— Problem to solve —
Copy every line of the following data that includes the string "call".

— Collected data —
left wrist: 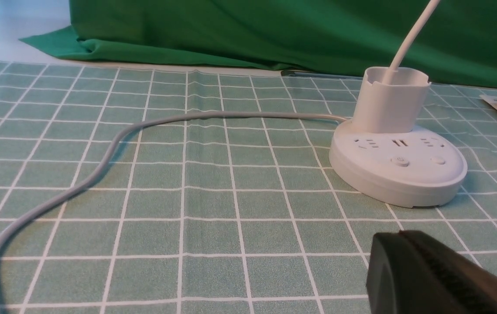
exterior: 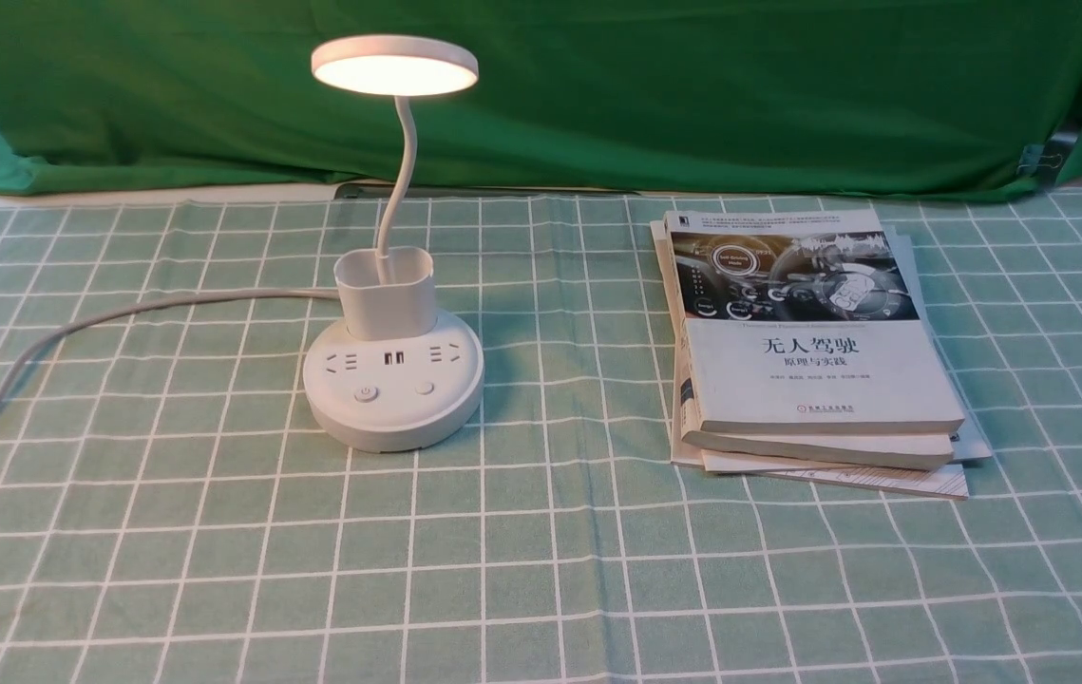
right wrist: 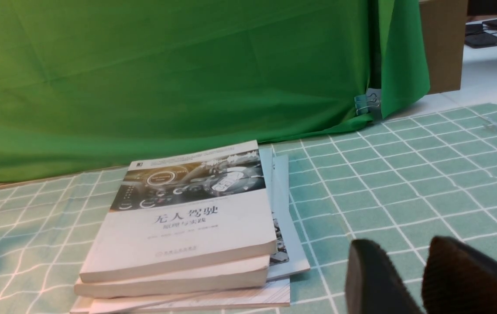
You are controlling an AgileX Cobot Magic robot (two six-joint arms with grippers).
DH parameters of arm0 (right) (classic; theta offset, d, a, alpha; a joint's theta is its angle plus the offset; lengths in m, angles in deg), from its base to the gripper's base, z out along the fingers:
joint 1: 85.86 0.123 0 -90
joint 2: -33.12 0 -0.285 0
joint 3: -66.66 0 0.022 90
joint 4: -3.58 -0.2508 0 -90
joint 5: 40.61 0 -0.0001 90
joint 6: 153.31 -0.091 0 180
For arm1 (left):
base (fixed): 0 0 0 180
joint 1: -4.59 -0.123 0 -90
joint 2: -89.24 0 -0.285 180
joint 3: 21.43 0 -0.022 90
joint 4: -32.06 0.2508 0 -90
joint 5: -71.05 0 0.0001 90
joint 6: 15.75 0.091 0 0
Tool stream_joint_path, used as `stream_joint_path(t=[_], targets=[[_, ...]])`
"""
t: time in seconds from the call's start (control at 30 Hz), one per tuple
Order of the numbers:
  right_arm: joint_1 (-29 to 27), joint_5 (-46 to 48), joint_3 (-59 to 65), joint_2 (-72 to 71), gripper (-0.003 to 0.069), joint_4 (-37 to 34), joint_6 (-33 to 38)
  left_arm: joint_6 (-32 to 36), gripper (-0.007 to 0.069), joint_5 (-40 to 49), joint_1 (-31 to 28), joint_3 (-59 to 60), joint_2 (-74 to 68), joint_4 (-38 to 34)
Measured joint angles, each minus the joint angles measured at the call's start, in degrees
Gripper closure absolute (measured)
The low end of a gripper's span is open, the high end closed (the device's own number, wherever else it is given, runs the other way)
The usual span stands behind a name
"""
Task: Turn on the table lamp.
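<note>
You have your left gripper (left wrist: 399,235) closed, its dark fingertips together with no gap showing between them, and nothing is visible in its grip. Your right gripper (right wrist: 404,244) is open just a little, a narrow gap between its fingers, and it holds nothing. Neither claw touches the lamp or the books.

Your table lamp (exterior: 394,380) stands upright on the left, toward the far side of the checked green tablecloth (exterior: 541,570), and its round head (exterior: 395,74) is glowing. On its base you can see sockets and two buttons; the left button (exterior: 366,393) carries a power symbol. You can make out no brand on the lamp. Its grey cable (exterior: 151,306) runs off to the left, and the green curtain (exterior: 597,95) hangs behind everything.

Over on the right, you have a stack of books (exterior: 821,370). The top cover reads "无人驾驶" in large characters, with "原理与实践" beneath, and "Self-Driving Mode" in a dial on its picture. The smaller lines are too fine for you to read surely.
</note>
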Motion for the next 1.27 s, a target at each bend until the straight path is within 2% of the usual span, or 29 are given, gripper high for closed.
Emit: stream_joint_path(t=[1.27], targets=[[0.0,0.0,0.0,0.0,0.0419,0.0,0.0,0.4,0.0603,0.0,0.0,0.0,0.0,0.0]])
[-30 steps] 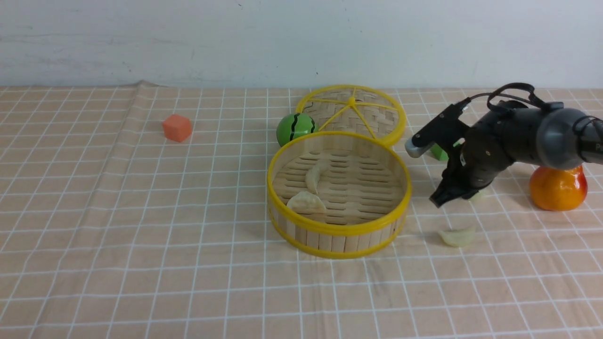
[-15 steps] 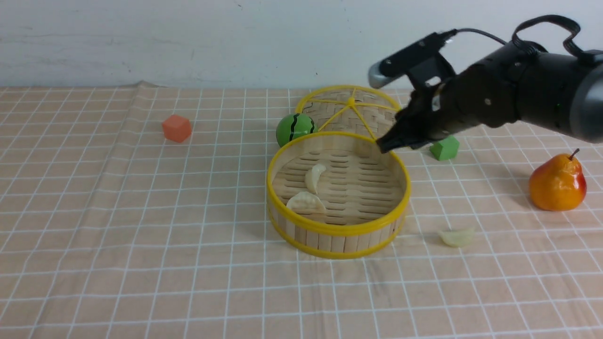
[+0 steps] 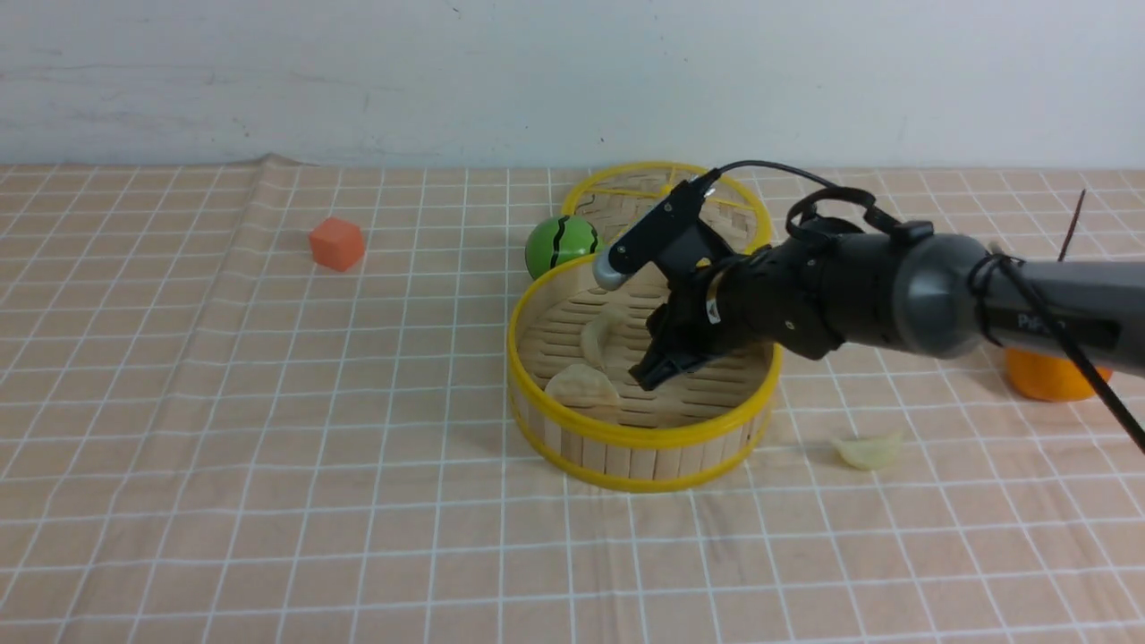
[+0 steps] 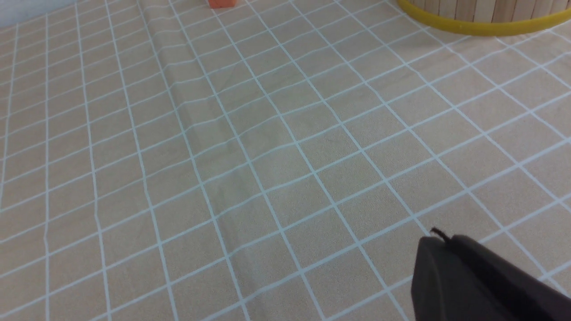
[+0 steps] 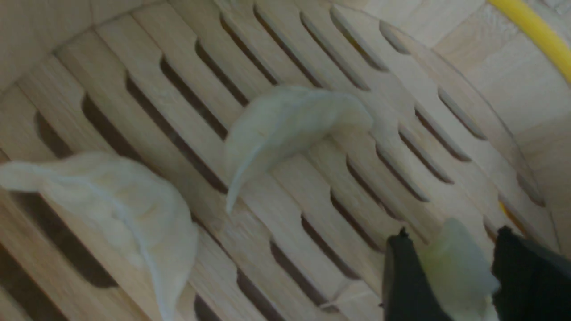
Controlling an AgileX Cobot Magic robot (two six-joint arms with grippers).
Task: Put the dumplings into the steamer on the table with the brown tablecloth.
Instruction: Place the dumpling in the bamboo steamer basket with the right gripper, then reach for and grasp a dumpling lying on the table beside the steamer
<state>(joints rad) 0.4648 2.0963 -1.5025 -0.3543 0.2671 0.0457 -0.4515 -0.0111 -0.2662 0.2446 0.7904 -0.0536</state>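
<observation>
The round bamboo steamer (image 3: pixel 626 436) stands mid-table on the brown grid tablecloth (image 3: pixel 268 402). Two pale dumplings (image 3: pixel 597 335) (image 3: pixel 580 385) lie on its slatted floor, and a third dumpling (image 3: pixel 866 450) lies on the cloth to its right. My right gripper (image 3: pixel 648 376) reaches down inside the steamer. In the right wrist view its black fingers (image 5: pixel 403 276) hold another pale dumpling (image 5: pixel 455 267) between them, just above the slats, near the two resting dumplings (image 5: pixel 290 120) (image 5: pixel 120 205). My left gripper (image 4: pixel 435 236) is shut and empty over bare cloth.
The flat woven lid (image 3: pixel 617 192) leans behind the steamer, with a green striped ball (image 3: pixel 559 243) at its left. An orange cube (image 3: pixel 337 242) sits far left. An orange pear (image 3: pixel 1047 380) is mostly hidden behind my right arm. A cloth crease (image 4: pixel 187 111) runs near the left gripper.
My right gripper rose from the cloth right of the steamer, swung left over the rim, and has come down inside the steamer with the dumpling. The left arm stays put.
</observation>
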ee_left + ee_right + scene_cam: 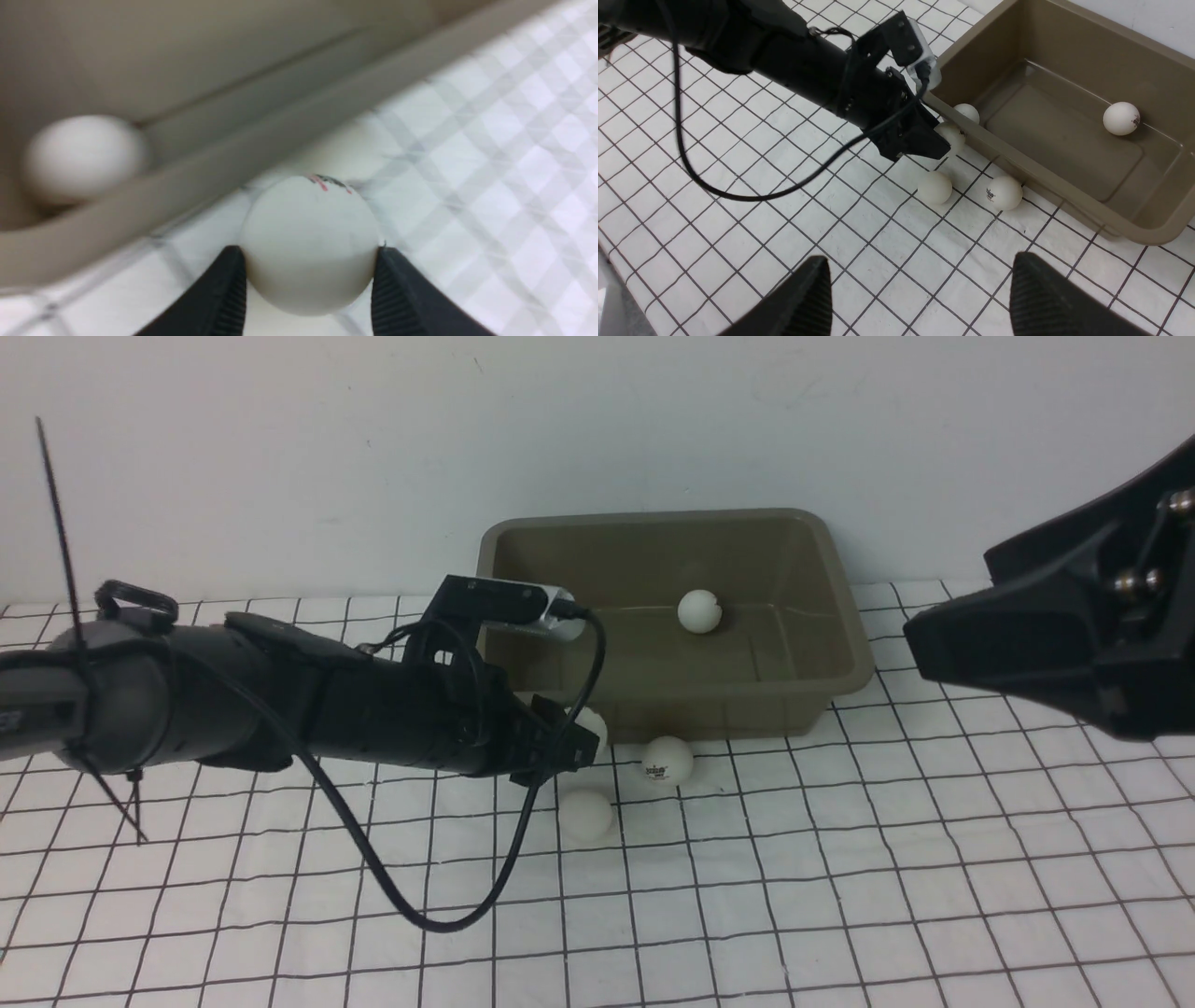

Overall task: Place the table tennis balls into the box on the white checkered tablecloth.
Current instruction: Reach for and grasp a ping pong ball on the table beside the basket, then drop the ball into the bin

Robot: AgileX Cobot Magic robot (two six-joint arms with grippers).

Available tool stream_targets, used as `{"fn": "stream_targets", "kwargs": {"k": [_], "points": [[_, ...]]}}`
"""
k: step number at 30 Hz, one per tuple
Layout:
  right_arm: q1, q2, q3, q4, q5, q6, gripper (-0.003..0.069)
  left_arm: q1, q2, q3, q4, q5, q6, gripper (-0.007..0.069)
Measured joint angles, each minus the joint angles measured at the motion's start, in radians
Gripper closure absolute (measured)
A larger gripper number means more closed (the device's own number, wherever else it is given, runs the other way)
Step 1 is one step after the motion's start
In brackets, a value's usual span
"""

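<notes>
The olive-brown box (653, 555) stands at the back of the white checkered tablecloth (840, 859). One table tennis ball (698, 611) lies inside it. The right wrist view shows a second ball (967, 112) inside by the near wall. My left gripper (581, 739) is shut on a ball (308, 233) with a red-and-dark logo, just outside the box's front rim (187, 177); its fingers (224, 289) touch both sides. Two balls lie on the cloth: a logo one (667, 759) and a plain one (585, 816). My right gripper (920, 270) is open and empty, raised at the right (943, 635).
A black cable (448, 919) loops from the left wrist down onto the cloth. A white wall (597, 429) stands right behind the box. The right arm's dark body (1074, 625) hangs over the cloth's right side.
</notes>
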Motion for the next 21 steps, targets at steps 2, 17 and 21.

— Task response —
t: time in seconds from the call's start (control at 30 Hz), one per tuple
Measured joint angles, each minus the joint angles measured at the call's start, in degrees

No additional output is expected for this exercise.